Elizabeth sabia que precisaria ficar por mais alguns meses.

Amelia ainda precisava de cuidados.

E Elizabeth também tinha outras pessoas para conhecer.

Quando saiu do quarto de Amelia naquele dia, foi imediatamente interceptada.

"Minha nora finalmente é livre. Venha passar um tempo comigo," disse Perséfone alegremente.

Antes que Elizabeth pudesse protestar, Perséfone a puxou pelo braço e começou a levá-la junto.

Mesmo alguém tão composta quanto Elizabeth se sentiu constrangida.

Perséfone tratava ela como uma criança, chamava-a de nora na frente de todo mundo, e não tinha pudor nenhum.

Elizabeth não demonstrou na expressão.

Mas, por dentro, se sentia feliz.

Quanto à sua outra nora, Elizabeth ainda não a havia conhecido.

Ela passou meses se preparando mentalmente. E hoje era o dia.

"Desculpe," disse Elizabeth suavemente, parando a caminhada. "Mas tenho algo que preciso fazer hoje."

"…?"

Perséfone inclinou a cabeça.

'Fofa,' veio o pensamento na cabeça de Elizabeth.

"Quero conhecer o fragmento da Bruxa da Gula."

"Ah," respondeu Perséfone com alegria. "Então vamos juntas!"

Elizabeth foi puxada para uma direção diferente.

Observando o entusiasmo de Perséfone, ela não pôde deixar de perguntar: "Você não está preocupada?"

"Confio na minha nora," respondeu Perséfone sem hesitar.

Chegaram a uma sala tranquila e bateram na porta.

A porta se abriu, revelando uma criada.

Dentro, Morrigan estava sentada à janela, tomando chá e lendo um livro.

Ela levantou os olhos e ficou tensa.

"Oh… entre", disse Morrigan rapidamente.

Ela estava visivelmente nervosa.

Na reação, quase idêntica à de Neo quando foi pega de surpresa.

Ver essa semelhança fez algo cerrar no peito de Elizabeth, mas ela manteve a expressão neutra.

A criada foi logo despedida, e as três se sentaram à mesa.

Morrigan se moveu para servir chá, com movimentos um pouco excessivamente cuidadosos.

Ela ficava olhando para Elizabeth de canto de olho, como se alguém estivesse prestando atenção.

Perséfone riu suavemente, pegou a chaleira das mãos dela e despejou chá para todos.

"Sente-se", disse Perséfone gentilmente. "Relaxe."

Morrigan obedeceu.

Elizabeth permaneceu em silêncio, fixando o olhar nela.

O clima ficou tenso.

Perséfone deu uma risadinha e tocou a mão de Elizabeth.

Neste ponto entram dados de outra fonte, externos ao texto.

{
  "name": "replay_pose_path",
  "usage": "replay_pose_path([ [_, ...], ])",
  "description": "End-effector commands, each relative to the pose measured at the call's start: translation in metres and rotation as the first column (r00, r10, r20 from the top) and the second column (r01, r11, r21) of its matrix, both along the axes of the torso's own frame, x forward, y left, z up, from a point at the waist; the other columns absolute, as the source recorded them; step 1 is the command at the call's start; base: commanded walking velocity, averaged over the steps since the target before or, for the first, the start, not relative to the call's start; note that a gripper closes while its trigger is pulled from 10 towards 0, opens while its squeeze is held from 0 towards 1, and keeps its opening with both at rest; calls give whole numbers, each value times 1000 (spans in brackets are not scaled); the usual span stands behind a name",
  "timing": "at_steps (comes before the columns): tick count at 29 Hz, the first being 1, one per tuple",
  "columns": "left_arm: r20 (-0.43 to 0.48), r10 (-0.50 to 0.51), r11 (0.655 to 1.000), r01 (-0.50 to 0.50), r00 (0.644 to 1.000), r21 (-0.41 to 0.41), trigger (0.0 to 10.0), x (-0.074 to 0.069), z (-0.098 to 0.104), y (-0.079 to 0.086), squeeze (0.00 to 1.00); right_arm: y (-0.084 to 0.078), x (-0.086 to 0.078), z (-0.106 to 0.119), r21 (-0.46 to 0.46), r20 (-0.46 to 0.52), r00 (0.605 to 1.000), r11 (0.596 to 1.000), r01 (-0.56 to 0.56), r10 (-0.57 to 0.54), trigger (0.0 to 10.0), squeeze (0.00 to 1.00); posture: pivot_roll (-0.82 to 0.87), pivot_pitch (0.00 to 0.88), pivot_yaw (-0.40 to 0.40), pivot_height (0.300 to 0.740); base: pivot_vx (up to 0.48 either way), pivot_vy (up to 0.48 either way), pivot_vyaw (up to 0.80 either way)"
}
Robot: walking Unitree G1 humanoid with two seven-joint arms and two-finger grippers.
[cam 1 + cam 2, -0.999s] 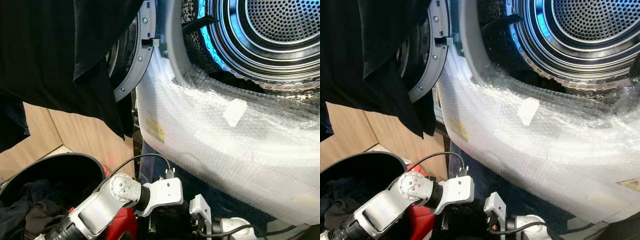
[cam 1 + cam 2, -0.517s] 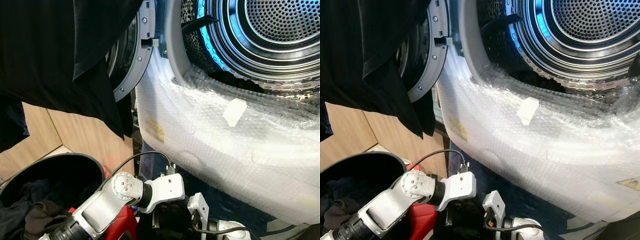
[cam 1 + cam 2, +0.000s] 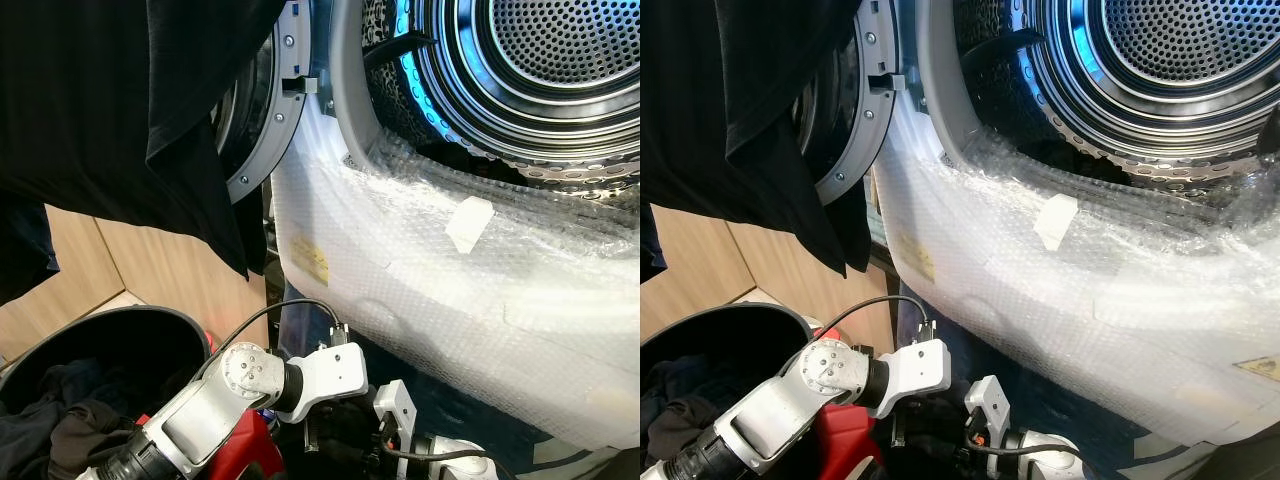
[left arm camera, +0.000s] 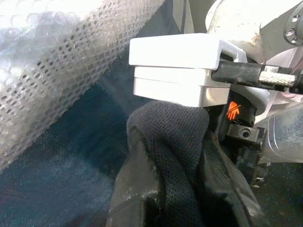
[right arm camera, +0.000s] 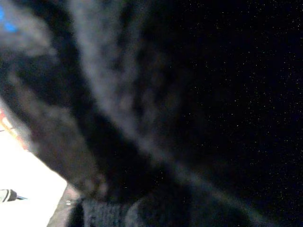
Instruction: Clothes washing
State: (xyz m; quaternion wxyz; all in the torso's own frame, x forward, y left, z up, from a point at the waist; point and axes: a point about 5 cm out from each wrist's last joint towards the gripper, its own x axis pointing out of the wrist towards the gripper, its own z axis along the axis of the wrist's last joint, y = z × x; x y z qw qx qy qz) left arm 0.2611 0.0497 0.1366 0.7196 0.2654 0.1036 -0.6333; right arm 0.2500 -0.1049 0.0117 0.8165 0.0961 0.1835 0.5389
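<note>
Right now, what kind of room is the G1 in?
Probably a home laundry corner. A front-loading washer with its door open shows a bare steel drum, its front wrapped in bubble wrap. A black basket of dark clothes sits beside it, against wood panelling.

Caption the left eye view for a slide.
Open perforated steel washer drum above its bubble-wrapped white front; silver left arm beside round black laundry basket.

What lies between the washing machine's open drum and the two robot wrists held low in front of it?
In the left eye view, the bubble wrap covering the machine's front lies between the drum and the wrists; a taped patch sits on it.
</note>
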Motion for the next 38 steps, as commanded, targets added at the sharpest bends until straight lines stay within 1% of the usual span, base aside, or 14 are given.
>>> replay_pose_path([
  [1,64,-2,998,6,998,-58,0,2,18,-4,0,2,0,-2,-6,-13,1000,1000,0,0,0,0,5,0,-25,740,0,0,0],
  [11,79,30,998,-26,996,-59,0,5,18,1,0,4,1,-2,-7,-5,1000,1000,-3,3,0,0,6,0,-27,740,0,0,0],
  [17,89,68,993,-59,994,-106,0,8,22,-4,0,1,4,1,-11,8,1000,1000,2,-2,0,0,-3,0,-34,740,0,0,0],
  [18,88,78,991,-68,993,-111,510,8,22,-3,0,1,5,1,-9,9,1000,1000,4,-4,0,0,-2,0,-33,740,0,0,0],
  [19,88,85,991,-75,993,-114,510,8,22,-3,0,1,5,1,-8,10,1000,1000,5,-5,0,0,1,0,-33,740,0,0,0],
  [20,86,88,990,-78,992,-115,4118,7,20,-2,0,2,5,1,-8,10,1000,1000,6,-6,0,0,5,0,-34,740,0,0,0],
  [21,83,87,990,-77,993,-115,4275,7,19,-2,988,3,5,1,-8,10,1000,1000,4,-4,0,0,5,0,-34,740,0,0,0],
  [22,79,93,990,-84,993,-110,7569,6,18,-1,1000,4,4,1,-7,10,1000,1000,1,-1,0,0,10,0,-31,740,0,0,0],
  [23,79,97,990,-89,992,-107,9373,6,17,0,1000,4,4,0,-7,9,1000,1000,0,0,0,0,10,0,-31,740,0,0,0],
  [24,77,103,990,-95,992,-102,9882,6,17,2,1000,5,4,0,-6,9,1000,1000,-1,1,0,0,13,0,-30,740,0,0,0],
  [32,73,156,980,-145,985,-135,10000,5,27,15,1000,5,4,-1,-21,15,1000,1000,-2,2,0,0,23,0,-20,740,0,0,0],
  [34,67,206,966,-192,976,-175,10000,3,32,22,1000,2,3,-2,-31,14,1000,999,8,-8,0,0,19,0,-9,740,0,0,0],
  [36,60,230,959,-216,971,-182,10000,2,32,26,1000,0,3,-3,-33,12,1000,999,17,-16,0,0,17,0,-1,740,0,0,0],
  [38,42,321,927,-305,946,-219,10000,0,37,42,1000,-4,0,-6,-40,7,999,999,33,-33,0,0,16,0,10,740,0,0,0],
])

Uma onda de energia revigorante fluíu por ela.

A raiva que fervia no interior diminuiu um pouco, o suficiente para controlar.

Elizabeth respirou lentamente.

Só então percebeu que Perséfone havia ajudado intencionalmente.

"…Obrigada," ela disse baixinho.

"Que isso, não precisa se preocupar," respondeu Perséfone, sorrindo como se fosse algo trivial.

Elizabeth virou o olhar para Morrigan.